To test this idea, "we would like to try to map out the neutralizing epitopes a little better. To do that, we need better in vitro culturing, and we're working on that."

It is a major research stumbling block that no one has managed to cultivate fully infectious HCV in vitro. However, Purcell and others have produced a monoclonal or molecularly identical HCV in chimpanzees by introducing the virus in the liver. He now plans to monitor development of an HCV quasispecies in animals, observing where mutations occur, developing antibody markers, and characterizing the activity of the neutralization epitopes. The goal is to help give the private sector "a better idea of which way to go" in developing a vaccine.
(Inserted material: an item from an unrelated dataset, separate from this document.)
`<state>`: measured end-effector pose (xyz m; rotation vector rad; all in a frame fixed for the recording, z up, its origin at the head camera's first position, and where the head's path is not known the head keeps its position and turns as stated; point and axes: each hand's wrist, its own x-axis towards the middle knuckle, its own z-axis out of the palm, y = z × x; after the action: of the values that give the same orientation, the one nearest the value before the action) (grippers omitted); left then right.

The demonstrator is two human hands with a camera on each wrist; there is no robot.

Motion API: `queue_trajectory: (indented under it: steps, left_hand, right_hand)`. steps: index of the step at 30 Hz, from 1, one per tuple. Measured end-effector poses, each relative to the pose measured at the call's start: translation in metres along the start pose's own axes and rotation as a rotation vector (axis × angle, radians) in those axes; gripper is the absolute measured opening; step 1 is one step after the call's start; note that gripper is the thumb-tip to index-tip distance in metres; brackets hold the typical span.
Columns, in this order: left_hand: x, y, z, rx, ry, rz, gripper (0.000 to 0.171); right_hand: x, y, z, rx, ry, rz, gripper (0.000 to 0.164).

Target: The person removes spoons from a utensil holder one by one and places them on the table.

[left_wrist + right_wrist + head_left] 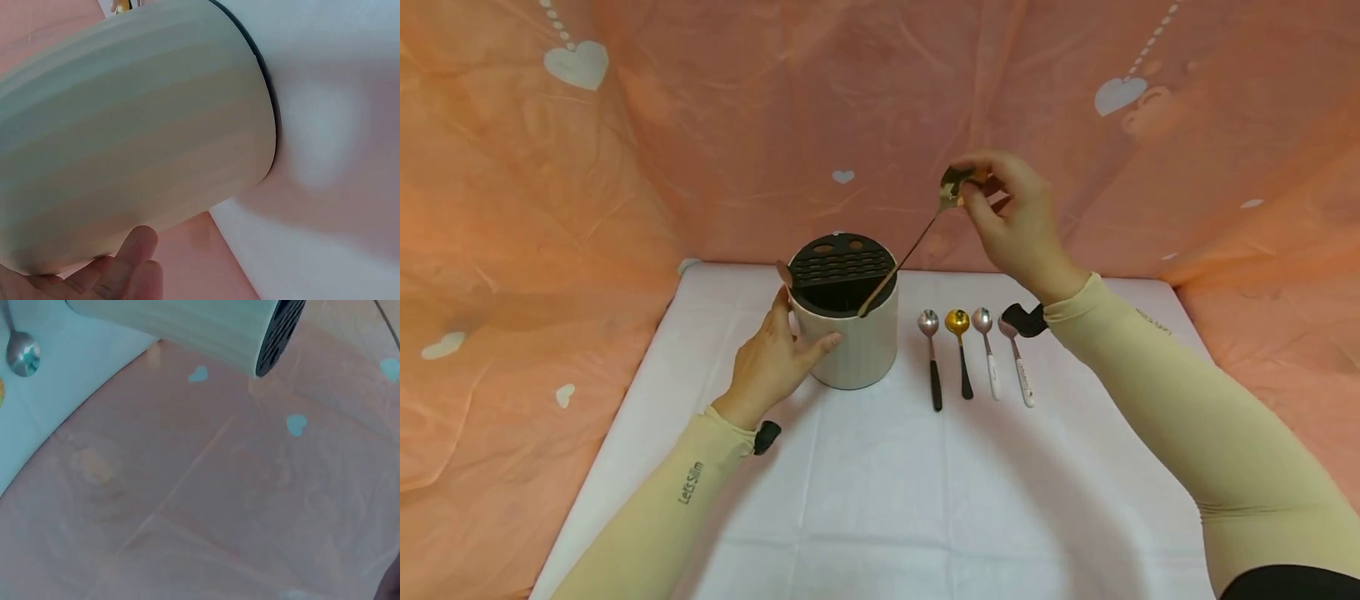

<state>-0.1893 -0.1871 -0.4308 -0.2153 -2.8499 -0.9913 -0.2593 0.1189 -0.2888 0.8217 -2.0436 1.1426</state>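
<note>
My left hand (772, 364) grips the side of a cream ribbed utensil holder (859, 357), thumb across its front; fingers (142, 242) lie along its wall in the left wrist view. A black slotted lid (842, 265) covers the back of the holder's top, leaving a dark opening in front. Above and right of it, my right hand (1018, 218) pinches a gold spoon (951, 190) by its bowl. The spoon's thin handle slants down leftward, its tip overlapping the holder's front rim. In the right wrist view, only a dark bit of hand shows at the lower right edge.
Right of the holder, several spoons lie in a row: one with a black handle (936, 385), a gold-bowled one (957, 322) and white-handled ones (992, 377). A brownish rounded tip (784, 273) shows at the holder's left rim. Pink sheeting (760, 125) hangs behind the white-covered table (880, 500).
</note>
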Motion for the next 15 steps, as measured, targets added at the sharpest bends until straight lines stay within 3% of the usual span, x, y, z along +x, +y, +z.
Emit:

ANOTHER WAY: Herbert Bonkovsky of the University of Massachusetts believes that reducing iron levels could help in HCV treatment.
There might be yet another alternative to combating HCV. Herbert Bonkovsky, director of the division of digestive disease and nutrition at the University of Massachusetts, believes that reduction of iron, an element required for replication of virtually all organisms, could be a useful treatment. His team conducted 12 studies involving 306 patients to confirm Japanese research that iron reduction by repeated phlebotomy or bloodletting can significantly improve the levels of liver enzymes. When these biochemical markers for hepatitis C are brought to a normal level, the virus clears in the majority of patients. Although iron reduction alone does not cause a decrease in viral levels, Bonkovsky's studies show that iron and interferon lead to significant improvement in biochemical and virological responses (H.L. Bonkovsky et al., Hepatology, in press).

Bonkovsky believes many HCV patients are trying folk remedies such as extracts of snap cucumber and of milk thistle. "My own impression is that it probably isn't making a big difference," he says, "but there hasn't been a real trial." Of HCV research efforts in general, he believes, "It's growing fairly substantially this year at the government level. My guess is, in terms of the pharmaceutical companies, the amounts spent for HIV research are many fold greater than for HCV. My impression, too, is that is changing."